Sampath and Srinath [14] introduced a novel technique named “Hybrid CNN”, integrating the Sine Cosine Algorithm (SCA) in addition to the TL method. This framework utilizes a TL approach. The hyperparameters are established by applying SCA, which can be employed in the VGG16 framework. ImageNet was implemented for pre-training the network and the final three convolutional layers that can be trained using the TL method. Wang et al. [15] implemented a BC-HPI classification that depends on deep-FF and an improved routing (FE-BkCapsNet) framework. Initially, a new architecture with dual channels incorporating spatial and semantic features into novel capsules was developed. Subsequently, routing coefficients have been enhanced adaptably and indirectly by adjusting the loss function as well as embedding the routing method into a complete optimizer approach. In [16], hand-crafted feature extraction methods (colour histogram, Haralick textures, and Hu moment) and the DNN algorithm are utilized for multi-classification BC, applying HPIs on the BreakHis database. The feature extraction utilizing the hand-crafted methods was implemented for training the DNN algorithms with SoftMax and four dense layers. Kausar et al. [17] implemented a novel DL-based algorithm for breast H&E-stained breast HPIs. In this work, the colour normalization technique and feature extraction scheme were utilized for pre-processing. Additionally, deep feature computation with DCNN and classification with different deep classifiers are also described. Botlagunta et al. [18] presented a non-invasive BC classification approach. To determine the statistical importance of the databases, the Welch Unpaired t-test is exploited. Text-mining architecture from EMR makes it simpler to discrete the blood profile information and recognize MBC patients.

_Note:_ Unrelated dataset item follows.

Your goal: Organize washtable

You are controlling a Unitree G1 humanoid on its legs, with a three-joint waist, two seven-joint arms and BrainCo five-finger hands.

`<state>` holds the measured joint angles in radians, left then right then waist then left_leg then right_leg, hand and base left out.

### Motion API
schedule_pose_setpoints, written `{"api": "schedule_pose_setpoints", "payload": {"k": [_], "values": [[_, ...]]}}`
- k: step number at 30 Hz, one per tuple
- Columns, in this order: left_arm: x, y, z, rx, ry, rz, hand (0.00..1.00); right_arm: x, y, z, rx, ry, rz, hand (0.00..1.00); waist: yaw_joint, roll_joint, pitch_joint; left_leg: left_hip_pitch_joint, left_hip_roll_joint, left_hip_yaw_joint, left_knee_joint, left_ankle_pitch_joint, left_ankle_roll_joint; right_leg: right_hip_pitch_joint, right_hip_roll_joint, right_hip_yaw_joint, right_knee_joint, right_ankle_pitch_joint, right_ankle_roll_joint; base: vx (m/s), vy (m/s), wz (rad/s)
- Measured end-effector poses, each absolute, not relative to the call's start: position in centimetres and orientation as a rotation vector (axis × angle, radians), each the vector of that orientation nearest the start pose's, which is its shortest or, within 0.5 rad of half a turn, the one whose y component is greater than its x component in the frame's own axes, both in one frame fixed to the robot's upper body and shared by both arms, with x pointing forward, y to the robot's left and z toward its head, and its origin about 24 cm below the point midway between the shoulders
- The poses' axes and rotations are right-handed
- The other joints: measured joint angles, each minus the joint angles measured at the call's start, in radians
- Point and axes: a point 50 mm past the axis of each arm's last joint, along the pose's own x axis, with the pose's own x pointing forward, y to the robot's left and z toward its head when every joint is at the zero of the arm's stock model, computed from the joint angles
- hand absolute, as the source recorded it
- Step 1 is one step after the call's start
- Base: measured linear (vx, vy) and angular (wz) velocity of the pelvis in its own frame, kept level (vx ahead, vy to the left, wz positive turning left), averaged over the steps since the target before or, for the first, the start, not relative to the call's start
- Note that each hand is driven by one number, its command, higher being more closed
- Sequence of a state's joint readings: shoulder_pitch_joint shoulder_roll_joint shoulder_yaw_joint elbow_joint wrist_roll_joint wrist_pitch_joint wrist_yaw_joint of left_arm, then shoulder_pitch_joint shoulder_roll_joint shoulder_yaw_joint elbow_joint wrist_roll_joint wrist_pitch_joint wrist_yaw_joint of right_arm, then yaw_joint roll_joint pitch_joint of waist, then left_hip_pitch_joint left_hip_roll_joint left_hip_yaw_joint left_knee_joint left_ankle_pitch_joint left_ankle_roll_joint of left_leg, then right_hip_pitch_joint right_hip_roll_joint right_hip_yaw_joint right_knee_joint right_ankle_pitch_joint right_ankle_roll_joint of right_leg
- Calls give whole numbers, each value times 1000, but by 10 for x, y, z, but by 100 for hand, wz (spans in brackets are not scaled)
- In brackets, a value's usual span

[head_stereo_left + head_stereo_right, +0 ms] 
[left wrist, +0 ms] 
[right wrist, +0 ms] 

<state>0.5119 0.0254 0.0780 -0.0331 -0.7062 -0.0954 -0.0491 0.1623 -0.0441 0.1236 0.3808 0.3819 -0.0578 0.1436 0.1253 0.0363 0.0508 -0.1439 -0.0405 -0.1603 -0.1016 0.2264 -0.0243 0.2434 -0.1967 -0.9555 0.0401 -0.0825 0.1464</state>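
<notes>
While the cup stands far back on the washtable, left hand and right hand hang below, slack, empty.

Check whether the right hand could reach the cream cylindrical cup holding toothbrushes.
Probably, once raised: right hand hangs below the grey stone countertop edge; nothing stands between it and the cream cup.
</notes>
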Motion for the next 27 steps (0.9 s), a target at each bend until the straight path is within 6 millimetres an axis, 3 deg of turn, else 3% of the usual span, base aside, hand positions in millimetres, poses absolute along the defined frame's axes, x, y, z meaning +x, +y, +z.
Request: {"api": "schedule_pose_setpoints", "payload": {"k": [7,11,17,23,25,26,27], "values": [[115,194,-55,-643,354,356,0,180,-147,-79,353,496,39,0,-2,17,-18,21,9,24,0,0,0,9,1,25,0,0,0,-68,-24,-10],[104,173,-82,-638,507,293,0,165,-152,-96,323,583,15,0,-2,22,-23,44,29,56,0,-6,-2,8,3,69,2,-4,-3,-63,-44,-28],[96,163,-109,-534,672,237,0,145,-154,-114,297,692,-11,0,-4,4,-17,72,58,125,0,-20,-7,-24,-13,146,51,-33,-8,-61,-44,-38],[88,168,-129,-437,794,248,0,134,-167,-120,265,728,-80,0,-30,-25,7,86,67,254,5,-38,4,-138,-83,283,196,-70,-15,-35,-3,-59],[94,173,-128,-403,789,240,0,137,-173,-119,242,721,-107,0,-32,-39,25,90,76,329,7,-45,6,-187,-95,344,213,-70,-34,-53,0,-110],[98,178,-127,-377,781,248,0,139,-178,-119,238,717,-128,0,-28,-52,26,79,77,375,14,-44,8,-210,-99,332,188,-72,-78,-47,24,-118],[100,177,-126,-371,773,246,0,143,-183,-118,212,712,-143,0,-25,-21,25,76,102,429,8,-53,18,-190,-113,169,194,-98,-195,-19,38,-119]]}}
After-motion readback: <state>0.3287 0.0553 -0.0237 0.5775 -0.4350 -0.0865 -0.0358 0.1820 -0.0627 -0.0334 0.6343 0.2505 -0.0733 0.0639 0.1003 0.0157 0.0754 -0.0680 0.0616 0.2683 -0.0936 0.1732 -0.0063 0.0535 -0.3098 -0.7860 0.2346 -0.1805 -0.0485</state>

Huang et al. [19] present a new multi-task segmentation network which combines background and contour segmentation with the nuclei segmentation process and generates further accurate segmentation outcomes. The convolutional and attention components have been combined with the model to enhance its global focus and improve segmentation outcomes indirectly. Wang et al. [20] examine a generalizable and robust mitosis detection approach (named FMDet) that is independently tested on multi-centre breast histopathological images. To capture additional refined morphological features of cells, the authors transform the object detection task as a semantic segmentation issue. In [21], the SMDetector is presented, and it is a DL approach used to detect smaller objects like mitotic and non-mitotic nuclei. This method utilizes dilated layers from the backbone to prevent smaller objects from disappearing in the deep layers.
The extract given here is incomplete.